Backlash against Bangladeshi bloggers



The bloggers of Shahbagh are facing a backlash – hunted by fundamentalists, denounced in mosques as atheists, arrested by the government. Those abroad are under threat. Meanwhile activists are still demanding justice and cyber movements are using their mobilising power to deal with disasters

This has been a troubling week for those who care about Bangladesh. The April 26 collapse of Rana Plaza, the garment factory building owned by a prominent member of the ruling party, the Awami League, shows the economic costs of the country’s “economic miracle.”  Bangladeshi cyber-activists threw themselves into raising funds and helping to buy medicines for hospitals running out of supplies. If lives are being saved, one told me, it is because ordinary people are helping to mobilise relief.
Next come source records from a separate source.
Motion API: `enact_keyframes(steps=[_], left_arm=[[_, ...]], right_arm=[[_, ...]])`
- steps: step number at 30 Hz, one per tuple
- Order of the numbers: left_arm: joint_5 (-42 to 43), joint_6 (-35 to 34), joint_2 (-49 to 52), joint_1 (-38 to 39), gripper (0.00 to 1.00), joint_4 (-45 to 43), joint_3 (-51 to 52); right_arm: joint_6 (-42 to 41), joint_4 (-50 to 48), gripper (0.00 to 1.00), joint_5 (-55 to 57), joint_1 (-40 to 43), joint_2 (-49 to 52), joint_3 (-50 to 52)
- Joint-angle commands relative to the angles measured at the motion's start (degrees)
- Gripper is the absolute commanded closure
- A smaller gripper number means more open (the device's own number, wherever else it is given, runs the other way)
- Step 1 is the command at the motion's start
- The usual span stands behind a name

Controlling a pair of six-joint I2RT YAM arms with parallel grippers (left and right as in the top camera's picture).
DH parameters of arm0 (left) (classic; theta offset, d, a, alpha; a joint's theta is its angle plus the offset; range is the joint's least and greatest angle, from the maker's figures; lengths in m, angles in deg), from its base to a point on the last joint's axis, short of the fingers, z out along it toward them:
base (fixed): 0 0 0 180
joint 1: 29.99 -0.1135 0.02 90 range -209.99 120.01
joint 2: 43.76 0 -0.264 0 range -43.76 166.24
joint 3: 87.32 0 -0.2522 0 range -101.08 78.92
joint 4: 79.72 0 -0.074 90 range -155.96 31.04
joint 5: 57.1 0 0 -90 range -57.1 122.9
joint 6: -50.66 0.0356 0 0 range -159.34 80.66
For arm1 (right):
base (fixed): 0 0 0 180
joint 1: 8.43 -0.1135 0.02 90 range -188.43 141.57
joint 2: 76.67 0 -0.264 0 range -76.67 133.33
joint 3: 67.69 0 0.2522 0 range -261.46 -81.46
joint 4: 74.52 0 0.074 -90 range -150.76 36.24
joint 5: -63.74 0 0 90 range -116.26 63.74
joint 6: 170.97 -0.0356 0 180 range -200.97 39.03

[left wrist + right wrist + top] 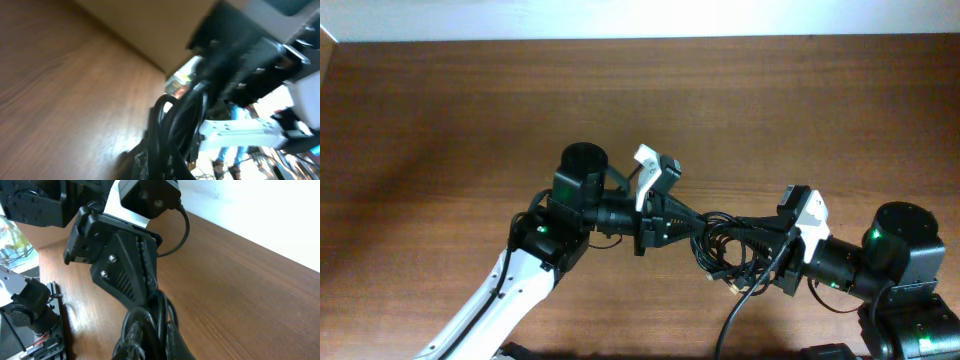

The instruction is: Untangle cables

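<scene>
Overhead: cables (pixel 725 250) between left gripper (pixel 670 222) and right gripper (pixel 775 240)

1. The left arm (pixel 510 280) comes in from below and left of the cables (pixel 725 250). Its white forearm slants up to a black elbow joint, and from there the wrist runs level toward the cables.
2. The left pincer (pixel 672 222) sits at the left end of the cables, jaws closed on them (the right wrist view shows its ribbed fingers (pixel 126 281) meeting around the strands).
3. The right arm (pixel 880 260) stands right of the cables, its wrist reaching leftward to them.
4. The right pincer (pixel 775 240) meets their right end and is closed on the strands there; the left wrist view is too blurred to add detail.
5. The two pincers face each other across the cables, near but apart.
</scene>
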State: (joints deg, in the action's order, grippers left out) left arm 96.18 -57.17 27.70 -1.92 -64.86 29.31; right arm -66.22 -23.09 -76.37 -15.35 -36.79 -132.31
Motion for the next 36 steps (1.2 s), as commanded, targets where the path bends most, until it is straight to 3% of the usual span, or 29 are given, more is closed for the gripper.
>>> enact_keyframes(steps=[1,4,9,16,22,26,29,32,36], left_arm=[[-19.8,-4.2,0.4,-5.4,1.00,3.7,-0.3],[-25.8,-8.5,0.4,-5.4,1.00,4.0,-0.3],[-30.2,-9.2,0.4,-6.1,1.00,4.6,-0.3],[-30.1,-9.2,0.4,-14.1,1.00,11.9,-0.3],[-30.1,-10.2,0.4,-19.2,1.00,11.8,-0.3],[-30.1,-16.0,0.4,-21.4,1.00,11.6,-0.3],[-26.4,-26.5,0.4,-20.5,1.00,11.4,-0.3],[-23.8,-26.3,0.4,-14.8,1.00,11.4,-0.3],[-23.8,-26.3,0.4,-5.4,1.00,4.3,-0.3]], right_arm=[[0.0,0.7,0.96,-4.4,0.2,-1.9,-0.8],[0.0,0.7,0.96,-4.4,0.2,-1.9,-0.8],[-0.1,0.7,0.96,-4.4,0.2,-1.9,-0.8],[-0.2,0.7,0.96,-5.4,0.2,-1.9,-0.8],[-0.2,0.7,0.96,-5.4,0.2,-1.9,-0.8],[-0.2,0.7,0.96,-5.4,0.2,-1.9,-0.8],[-1.9,-2.3,0.96,-5.4,0.2,-1.9,-0.8],[-9.7,-13.5,0.96,-5.4,0.2,-1.8,-0.8],[-9.7,-13.0,0.96,-5.4,0.2,-0.2,-0.8]])
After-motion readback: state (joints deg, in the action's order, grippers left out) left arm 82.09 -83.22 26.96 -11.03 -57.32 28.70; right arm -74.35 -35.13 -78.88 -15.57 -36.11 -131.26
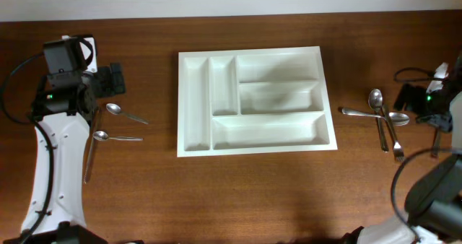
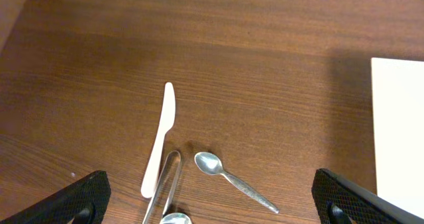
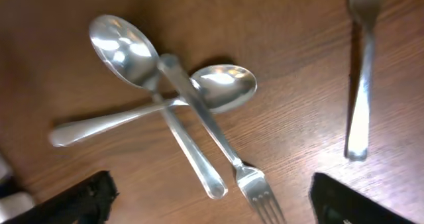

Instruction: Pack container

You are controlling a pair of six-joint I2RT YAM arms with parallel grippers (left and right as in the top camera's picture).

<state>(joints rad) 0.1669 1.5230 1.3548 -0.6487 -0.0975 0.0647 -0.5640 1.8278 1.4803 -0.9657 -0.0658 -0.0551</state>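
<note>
**PACKING STATUS: NOT STARTED**

The tray [image 1: 267, 132] is located at the centre of the counter [image 1: 253, 201], between the two arms. All five compartments are seen to be empty; nothing is packed. To the left, well apart from the tray, two spoons [image 1: 126, 114] and a knife [image 2: 159, 141] are laid out. To the right, two more spoons and a fork are crossed in a pile [image 3: 192, 98], with a second fork [image 3: 361, 85] beside it. The left hand [image 2: 209, 187] is held open above the left cutlery. The right hand [image 3: 212, 191] is held open above the pile. Nothing is gripped. All cutlery is judged to remain to be transferred.
</note>
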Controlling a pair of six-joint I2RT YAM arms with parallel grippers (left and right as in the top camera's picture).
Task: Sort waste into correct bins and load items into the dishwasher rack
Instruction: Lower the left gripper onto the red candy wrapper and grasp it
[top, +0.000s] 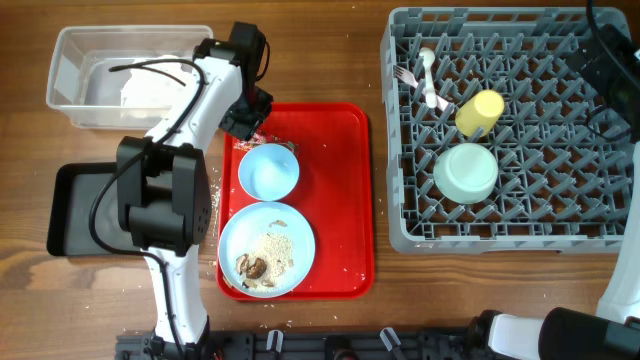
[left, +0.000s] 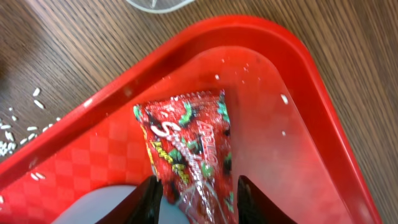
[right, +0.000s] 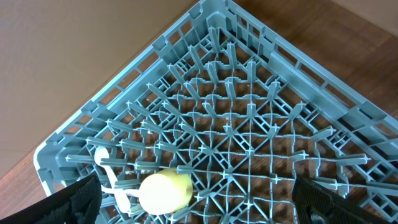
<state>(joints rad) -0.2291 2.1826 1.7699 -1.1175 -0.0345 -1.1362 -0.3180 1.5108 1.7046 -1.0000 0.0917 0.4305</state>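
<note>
rack: grey dishwasher rack (top: 560, 180) on the right, with the mint green bowl (top: 466, 172), yellow cup (top: 480, 112) and white cutlery (top: 428, 78) in it
red tray (top: 340, 200): holds the light blue plate (top: 295, 235) with crumbs, plus the small blue bowl (top: 268, 172)
wrapper (left: 186, 137): red-and-white, lying in the tray's corner
left gripper (left: 199, 183): fingers straddling the wrapper, can't tell if it's pinched
right gripper (right: 196, 190): spread wide over the rack, holding nothing

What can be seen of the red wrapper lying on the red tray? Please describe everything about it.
The wrapper is a crinkly, glossy plastic packet, red with white lettering and green and dark marks. It looks flattened and lies flat on the floor of the red tray, near one corner. The left tool straddles its near end, with one finger on each side. Whether the fingers already pinch it is unclear.
</note>
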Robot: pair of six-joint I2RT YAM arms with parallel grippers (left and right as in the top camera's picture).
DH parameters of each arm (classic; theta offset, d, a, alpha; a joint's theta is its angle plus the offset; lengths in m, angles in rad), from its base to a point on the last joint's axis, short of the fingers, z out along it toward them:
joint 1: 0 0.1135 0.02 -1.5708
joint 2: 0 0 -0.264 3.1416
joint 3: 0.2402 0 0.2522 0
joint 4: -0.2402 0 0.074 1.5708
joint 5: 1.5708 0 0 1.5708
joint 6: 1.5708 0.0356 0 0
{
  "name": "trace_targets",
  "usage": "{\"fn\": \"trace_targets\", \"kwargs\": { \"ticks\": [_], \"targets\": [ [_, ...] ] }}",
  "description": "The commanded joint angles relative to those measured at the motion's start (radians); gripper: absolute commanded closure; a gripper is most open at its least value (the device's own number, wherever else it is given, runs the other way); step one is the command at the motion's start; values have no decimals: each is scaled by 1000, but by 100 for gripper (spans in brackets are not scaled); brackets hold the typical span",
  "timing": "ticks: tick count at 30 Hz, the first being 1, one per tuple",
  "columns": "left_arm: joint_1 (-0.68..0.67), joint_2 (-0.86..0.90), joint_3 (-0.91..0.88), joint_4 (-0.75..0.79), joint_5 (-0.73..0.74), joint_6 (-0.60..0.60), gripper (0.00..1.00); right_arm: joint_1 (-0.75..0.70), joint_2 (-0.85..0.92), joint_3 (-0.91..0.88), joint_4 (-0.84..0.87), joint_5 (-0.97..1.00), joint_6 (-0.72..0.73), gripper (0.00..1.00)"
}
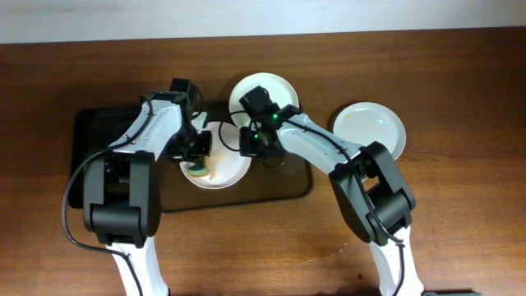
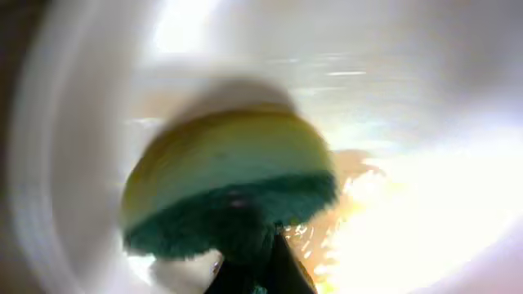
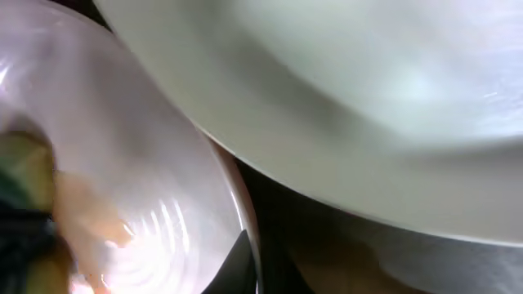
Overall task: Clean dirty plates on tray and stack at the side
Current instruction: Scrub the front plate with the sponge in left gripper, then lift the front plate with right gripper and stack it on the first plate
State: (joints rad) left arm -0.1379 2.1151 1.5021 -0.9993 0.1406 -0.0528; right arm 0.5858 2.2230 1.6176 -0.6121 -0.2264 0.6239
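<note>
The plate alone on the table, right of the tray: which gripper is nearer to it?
Right. The right gripper is over the tray, left of that plate; the left gripper is farther left, at the sponge.

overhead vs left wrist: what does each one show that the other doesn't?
Overhead only: the left arm and right arm, the tray, a second plate at its far edge, a third plate on the table to the right.
Left wrist only: a close-up of the sponge, yellow over green, with an orange smear beside it.
Both: the sponge on the scrubbed plate.
</note>
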Motion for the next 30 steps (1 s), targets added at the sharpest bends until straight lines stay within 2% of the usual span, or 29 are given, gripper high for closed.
{"fn": "trace_targets", "kwargs": {
  "ticks": [1,3,5,12,13,14,15,16,17,19,20,21,25,30],
  "targets": [
    [-6,78,-50,84,264,-9,99,14,14,-8,-2,-6,1,96],
    [34,78,-31,121,264,-67,99,17,14,-8,-13,-7,1,96],
    [61,78,20,105,263,-66,99,17,14,-8,-25,-10,1,96],
    [171,78,541,-202,164,-62,99,30,14,-10,-46,-10,1,95],
    [184,78,592,-245,138,-62,99,30,14,-10,-46,-9,1,86],
    [200,78,635,-282,100,-62,99,30,15,-10,-45,-5,1,65],
    [207,78,645,-297,75,-62,99,30,17,-10,-43,-1,1,53],
    [213,78,646,-313,51,-62,99,30,23,-10,-36,2,1,50],
    [213,79,645,-323,29,-62,99,30,27,-10,-30,1,2,53],
    [213,79,644,-326,-15,-62,99,30,42,-10,-19,-9,2,67],
    [213,79,644,-322,-27,-62,99,31,54,-10,-20,-27,1,90],
    [213,79,644,-319,-31,-62,99,30,56,-10,-30,-60,-3,96],
    [213,79,644,-311,-37,-62,99,30,-19,10,-50,-101,-116,96],
    [213,79,644,-291,-38,-62,99,30,-248,23,-163,95,-182,96]
  ]
}}
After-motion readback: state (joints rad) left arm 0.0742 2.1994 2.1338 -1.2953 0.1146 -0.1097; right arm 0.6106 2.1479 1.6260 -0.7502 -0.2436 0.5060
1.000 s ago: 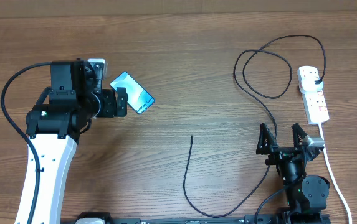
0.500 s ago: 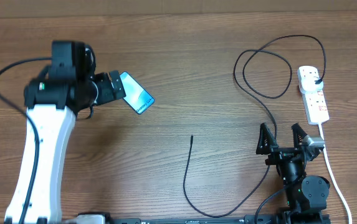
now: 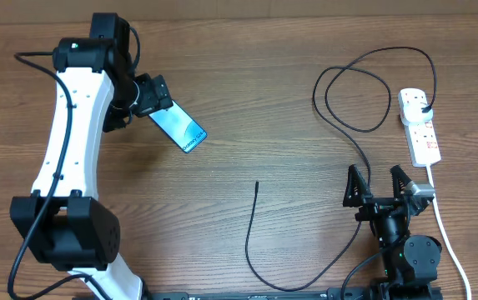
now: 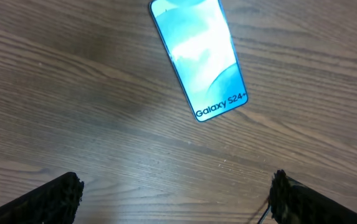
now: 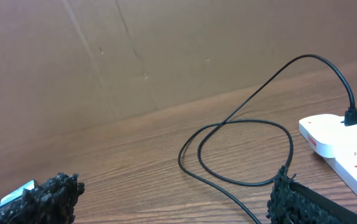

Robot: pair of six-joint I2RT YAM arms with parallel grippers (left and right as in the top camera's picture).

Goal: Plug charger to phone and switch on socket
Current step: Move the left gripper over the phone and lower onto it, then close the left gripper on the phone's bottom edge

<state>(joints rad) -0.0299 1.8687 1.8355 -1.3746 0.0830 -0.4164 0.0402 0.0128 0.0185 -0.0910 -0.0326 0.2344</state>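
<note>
Phone (image 4: 198,59) flat on table (image 4: 72,106), apart from wide-spread left jaws.

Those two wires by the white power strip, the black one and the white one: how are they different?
The black cable is thin; the white cord is thick. The black cable loops and wanders across the table, while the white cord runs almost straight off the near edge. The black cable's far end lies free on the table; the white cord's far end is out of view. Both join the strip.
</note>
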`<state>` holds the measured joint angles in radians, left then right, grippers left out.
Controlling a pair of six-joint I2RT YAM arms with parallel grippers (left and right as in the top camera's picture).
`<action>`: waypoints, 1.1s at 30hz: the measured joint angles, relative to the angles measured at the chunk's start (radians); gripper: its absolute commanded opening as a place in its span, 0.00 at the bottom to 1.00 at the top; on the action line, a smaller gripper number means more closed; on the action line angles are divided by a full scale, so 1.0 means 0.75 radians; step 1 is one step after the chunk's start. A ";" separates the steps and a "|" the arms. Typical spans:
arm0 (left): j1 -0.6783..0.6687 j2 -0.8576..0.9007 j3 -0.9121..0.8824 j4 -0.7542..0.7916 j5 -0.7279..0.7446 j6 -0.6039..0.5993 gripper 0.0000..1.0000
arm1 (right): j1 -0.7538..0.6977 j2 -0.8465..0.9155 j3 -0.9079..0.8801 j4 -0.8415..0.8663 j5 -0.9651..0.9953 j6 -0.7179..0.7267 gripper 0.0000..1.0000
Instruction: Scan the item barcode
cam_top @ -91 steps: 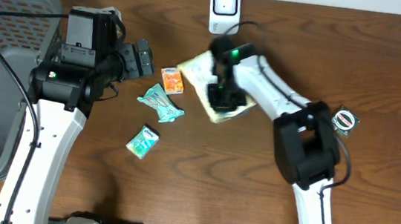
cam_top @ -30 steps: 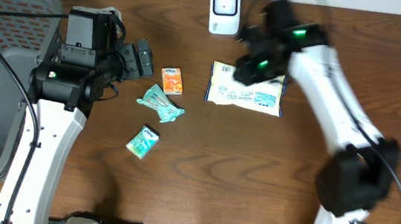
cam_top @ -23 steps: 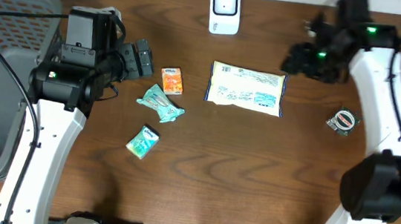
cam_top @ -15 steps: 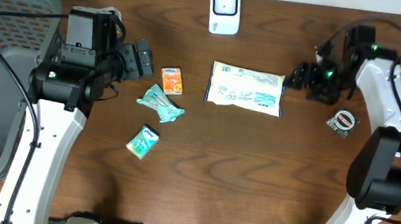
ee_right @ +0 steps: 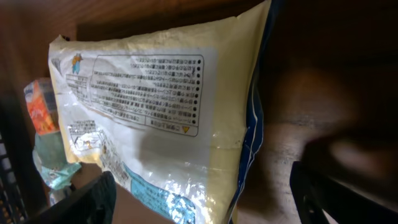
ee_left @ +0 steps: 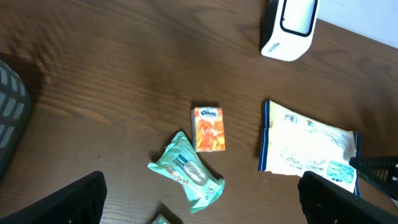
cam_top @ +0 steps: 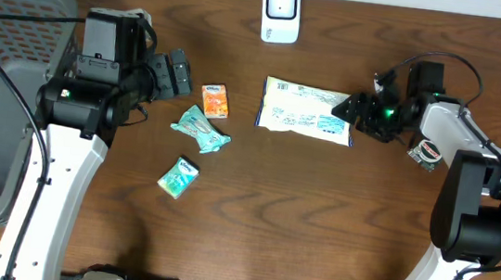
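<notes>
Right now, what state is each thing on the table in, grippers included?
yellow bag, lying flat, printed back up, not held
right gripper, open, facing the bag's edge, not gripping
left gripper, open, empty
scanner, standing upright
orange tissue pack, lying flat, untouched
larger teal packet, lying crumpled, untouched
small teal packet, lying flat, untouched

Bag (cam_top: 308, 110) just left of right hand (cam_top: 352, 109), scanner (cam_top: 281, 13) beyond, open table (cam_top: 298, 220) nearside
</notes>
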<state>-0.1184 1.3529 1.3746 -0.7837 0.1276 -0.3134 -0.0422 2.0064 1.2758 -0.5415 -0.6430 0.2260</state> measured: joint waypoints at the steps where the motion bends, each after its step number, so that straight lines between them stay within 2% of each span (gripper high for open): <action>1: 0.000 0.000 0.000 0.000 0.000 0.000 0.97 | 0.000 0.000 -0.010 0.016 -0.001 0.007 0.82; 12: 0.000 0.000 0.000 0.001 0.000 0.000 0.98 | 0.091 0.010 -0.092 0.307 -0.015 0.147 0.81; 13: 0.000 0.000 0.000 0.001 0.000 0.000 0.98 | 0.110 0.022 -0.092 0.346 -0.025 0.183 0.77; 14: 0.000 0.000 0.000 0.001 0.000 0.000 0.98 | 0.125 0.036 -0.090 0.375 -0.029 0.186 0.68; 15: 0.000 0.000 0.000 0.001 0.000 0.000 0.98 | 0.138 0.056 -0.087 0.406 -0.045 0.205 0.64; 17: 0.000 0.000 0.000 0.001 0.000 0.000 0.98 | 0.152 0.114 -0.067 0.461 -0.104 0.225 0.40; 19: 0.000 0.000 0.000 -0.001 0.000 0.000 0.98 | 0.155 0.150 -0.057 0.487 -0.125 0.233 0.23; 23: 0.000 0.000 0.000 0.001 0.000 0.000 0.97 | 0.154 0.217 -0.055 0.536 -0.244 0.245 0.01; 33: 0.000 0.000 0.000 0.001 0.000 -0.001 0.98 | 0.154 0.228 -0.055 0.505 -0.308 0.233 0.01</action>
<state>-0.1184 1.3529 1.3746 -0.7834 0.1276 -0.3138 0.0731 2.1777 1.2343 -0.1631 -0.8738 0.4007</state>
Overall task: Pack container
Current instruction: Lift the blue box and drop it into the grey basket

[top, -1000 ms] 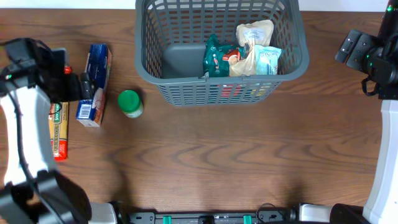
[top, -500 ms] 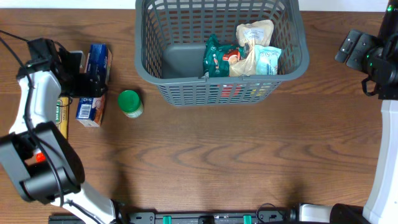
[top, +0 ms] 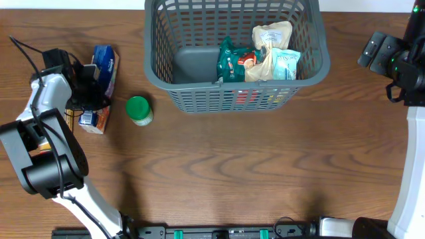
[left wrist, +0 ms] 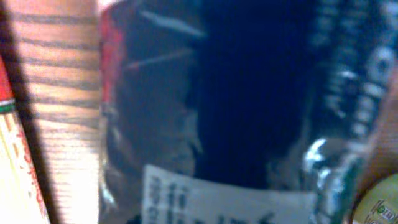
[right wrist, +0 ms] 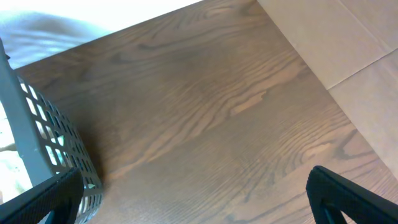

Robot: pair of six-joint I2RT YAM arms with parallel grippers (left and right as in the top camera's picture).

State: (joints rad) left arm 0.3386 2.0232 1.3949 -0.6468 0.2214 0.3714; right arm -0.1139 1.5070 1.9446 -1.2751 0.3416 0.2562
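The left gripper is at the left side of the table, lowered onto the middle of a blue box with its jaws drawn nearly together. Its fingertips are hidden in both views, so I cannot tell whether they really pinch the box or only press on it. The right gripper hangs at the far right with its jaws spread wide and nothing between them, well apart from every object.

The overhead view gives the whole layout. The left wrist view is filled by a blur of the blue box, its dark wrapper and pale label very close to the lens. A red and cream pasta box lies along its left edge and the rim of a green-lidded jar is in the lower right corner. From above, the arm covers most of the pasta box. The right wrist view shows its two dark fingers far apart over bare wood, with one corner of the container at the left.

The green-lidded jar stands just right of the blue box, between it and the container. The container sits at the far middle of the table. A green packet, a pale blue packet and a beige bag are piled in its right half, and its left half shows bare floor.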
The movement for accountability for war crimes, consists of several generations of activists - from those who feel strongly about the war because they witnessed its atrocities, to the children of victims demanding justice, to younger generations born since the mass movements of the 1990s first demanded war crimes trials. Each generation has experienced a backlash against it from both fundamentalists and the state.
And this is true of the most recent of these movements. The mass populist uprising occupying Shahbag in Dhaka, calling for ‘maximum punishment’ (the death penalty) for war criminals, was sparked by the triumphant V sign made by a convicted man. He saw his life sentence as a victory.  At first, the political parties courted the Shahbag movement, with the government promising to rush through legislation that reflected its main demands – allowing the prosecution to challenge the sentence to make it harsher, and amending the law to enable  the Jamaat e Islami  to be put on trial as an organisation. The Jamaat-e-Islami,the largest Islamist political party in Bangladesh, responded to the conviction and death sentence of the Deputy leader of the party, Delawar Hussein Sayeedi, with a country-wide campaign of violence, with particularly vicious attacks on religious minorities, including killing Hindus and destroying temples and homes. Christian Bangladeshis also reported attacks, but in some cases people were too afraid to make an official report.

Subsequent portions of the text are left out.